3. Drum & Bell Tower
This shot was actually pure luck. I was at restaurant Capital M, when suddenly I see the view. It turned out to be the Drum & Bell Tower. Sometimes you look for the best photography spots and sometimes you find it by accident!
4. The Great Wall
The fourth spot took me out of Beijing actually – to the Great Wall. It’s a two hour ride, depending on where you want to start your walk. The most popular starting point is Badaling – but unless you go really early (at which time – I’m told – you’re not going to get a good photography spot anyway) or you’re traveling to Beijing off season, you’re not going to get the photos you want. I decided to go to the Mutianyu point – this is also a crowded spot but far less crowded than Badaling. Walk up the wall or take the cable car (takes you up in minutes) and start your Great Wall walk. The only thing was, it was 35 degrees when we were there. And when you’re walking under a scorching hot sun, the last thing you’re going to think about is how to take the best photos! I did manage to shoot some decent shots though. Keep your iso low to not overexpose and shoot away!

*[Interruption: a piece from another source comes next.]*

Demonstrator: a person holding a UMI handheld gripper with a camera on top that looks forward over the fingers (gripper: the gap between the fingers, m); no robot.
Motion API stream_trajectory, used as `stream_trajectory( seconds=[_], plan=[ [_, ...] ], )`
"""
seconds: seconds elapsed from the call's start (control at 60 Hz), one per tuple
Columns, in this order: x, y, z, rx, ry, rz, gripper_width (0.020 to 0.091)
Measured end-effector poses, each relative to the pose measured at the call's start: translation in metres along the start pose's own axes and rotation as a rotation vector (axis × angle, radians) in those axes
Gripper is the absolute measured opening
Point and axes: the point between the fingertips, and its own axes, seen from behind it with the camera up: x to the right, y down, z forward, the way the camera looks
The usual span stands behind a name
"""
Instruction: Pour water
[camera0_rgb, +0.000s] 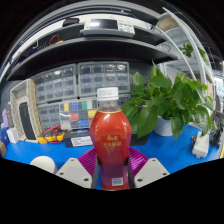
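The gripper (111, 172) is closed on a bottle (111, 140): both fingers, with their pink pads (88, 160), press against its lower sides. The bottle stands upright between them, filled with red liquid, labelled, its white cap (108, 95) still on. Whether it rests on the blue table (45, 152) or hangs lifted, I cannot tell. Right of it is a leafy plant (170, 100). Left lies a white round thing (42, 162), too small to name. Beyond are drawer bins (75, 85) and shelves (110, 35). No cup or other vessel shows. The step in hand looks like the grasp or carry, before any pouring. Next, the cap must probably come off, a vessel must be found, then the bottle tilted over it.
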Motion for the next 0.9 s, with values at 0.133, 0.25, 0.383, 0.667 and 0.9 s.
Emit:
stream_trajectory(
  seconds=[0.133,0.25,0.383,0.667,0.9],
  plan=[
    [0.003,0.015,-0.009,-0.053,0.02,0.026,0.0736],
    [0.008,0.016,-0.04,-0.039,0.056,0.001,0.0733],
    [-0.003,0.027,-0.097,-0.103,0.051,-0.009,0.0732],
    [-0.051,-0.022,-0.203,-0.104,0.009,-0.031,0.0733],
    [-0.087,-0.058,-0.244,-0.077,-0.044,-0.074,0.0742]
  ],
)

The last photography spot I’m saving for hutongs. If you don’t know what a hutong is, look it up. You’ve probably seen it in films anyway. Hutongs are narrow alleyways formed by groups of old courtyard residences (siheyuan). A lot of hutongs were demolished in the nineties and mid-20th century to make way for new residential buildings. But you can still find a lot of hutongs in Beijing. To me, it’s interesting to see how people used to live in these small courtyard houses and how there are still people living in them today! I even heard they’re constructing new hutongs or renovating old hutongs for expats and hipsters who want to live in a refurbished hutong. I love walking around in hutongs to take photos. It’s like going back to the past. You can definitely snap some good photos here!